SPSFC Semi-Finalist Reviews

Round two of SPSFC is over, the scores have been turned in, and the finalists have already been announced. Some of the judges have already finished their first book! Not me, I’m slow. That’s why this post is going up today even though I had already finished all the semis last week. I’m still catching up with blog work after being sick and recovering for most of April. Being sick for so long has definitely affected my reading too. I use the CAWPILE system to reach the final score for each book so while my enjoyment of certain books took a hit due to how I was feeling, the other points shouldn’t be affected much. Still, I don’t want to include my scores here since I stopped giving star ratings in reviews since the beginning of the year. I will share my thoughts and I trust you can make the decision yourself if the book is for you or not.

Reviews

Those Left Behind by N.C. Scrimgeour

Those Left Behind by N.C. Scrimgeour was the second to last book I read. The author was kind enough to provide me with the audiobook and I can highly recommend it. The narrator uses sound and voice effects and it adds another layer to the narration. This was my favourite book out of the six although I didn’t expect it to. The characters were great, the writing smooth, and the intrigue started early. There are so many mysteries and the only gripe I have is that the big mystery is still as much a grey cloud as that it was when it was introduced. I would’ve like it more if there was a little hint at what the answer could possibly be. We get a tiny bit but I’m not even sure if it’s related. It’s definitely a series I’d like to continue. If you like space opera, you won’t go wrong with this one.

Reap3r by Eliot Peper

Reap3r is a techno thriller. I started it at the beginning of the round but I soft DNF’ed it because my brain was rejecting it. I had 150 pages left and pushed myself to give it another go, so I the rest after I finished the other books. I’m glad I did because my final score was higher than my initial score. The thing that tripped me up was the amount of exposition. There was so much of it in the early chapters. Hardly anything happened in real time, and it was mostly characters musing about stuff that had already happened. I get that you need to set a premise, and with different characters, you need to know their circumstances and relationships with the other characters (if they’re present). But I do think there are better ways. I was bored. And I didn’t have to be because the story itself was pretty exciting. The premise is interesting, the intrigue is pretty good, and the characters stand out. If you don’t mind exposition, this might be a book for you.

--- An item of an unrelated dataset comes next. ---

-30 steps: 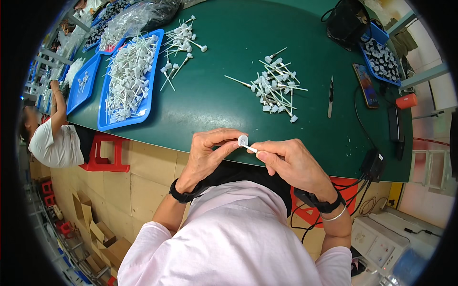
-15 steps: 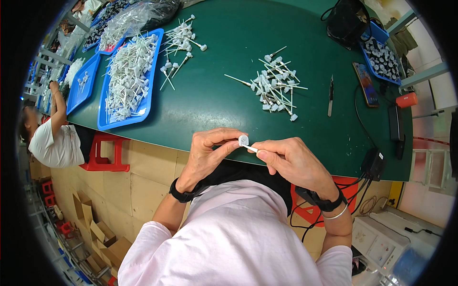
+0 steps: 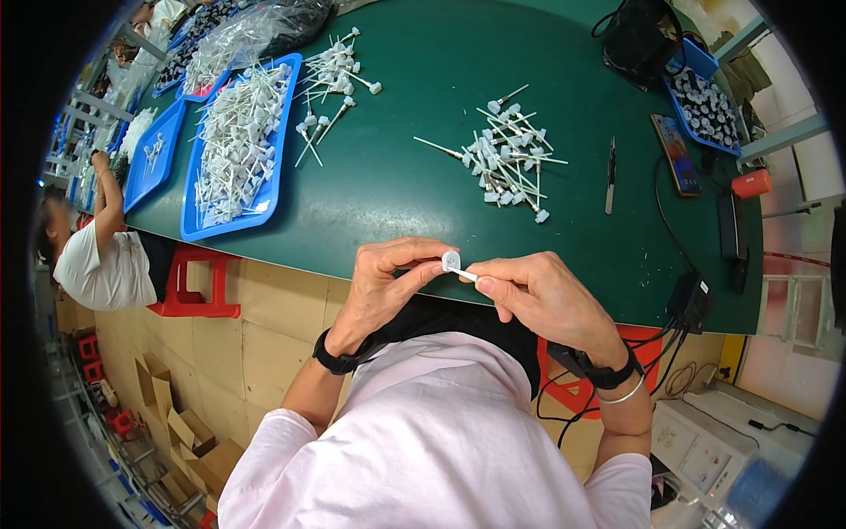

Lightblade by Zamil Ahktar

I was excited about the Lightblade allocation. The cover is amazing and it would’ve been a cover-buy for me. It also set high expectations. One that were sadly crushed. One thing I loved was the light-based magic system. It’s super interesting and one of the stronger points of the book. The writing is smooth, and the characters are distinct although some felt flat. I had no interest in the main character at all. It didn’t help that a major part of this book is based on dreams and memory loss. It reminded me of Incinception and Vanilla Sky. While I loved both, there was still another layer to it, the real world. Lightblade didn’t. The ending of the book ruined the whole thing for me and I don’t care to read anymore in this series.

Galaxy Cruise: The Maiden Voyage by Marcus Alexander Hart

This one was a big surprise. I was one of the few in our team who finished this. Humour and sci-fi go together really well, I’ve noticed throughout this competition. Humour is also very subjective, which isn’t great when you’re in a competition. The Maiden Voyage hammered really hard on the main character being an American. The aliens never call him human and they had all kinds of snarky comments about Americans. It got tiring. But there was a reason why the aliens all said those things and the main character corrects it. After finishing the book, thinking it over a bit more and talking to my team members, I noticed none of them caught on to this: it’s commentary on the americanism of first contact. In a lot of first contact media, it’s the Americans the aliens meet first. Or they are introduced as world leaders. The aliens will think is the default, but humanity is more than the USA, and that’s what this book was partially about. At least, that’s what I gathered.

Debunked by Dito Abbott

Another book with lots of humour, but it wasn’t the kind of humour that meshed with me. It felt too random and didn’t add much to the story or character arc. I see the appeal for others but it just didn’t work for me. Aside from the randomness and jokes, the characters and writing was pretty good, as was the story overall. There was just too much fluff for me.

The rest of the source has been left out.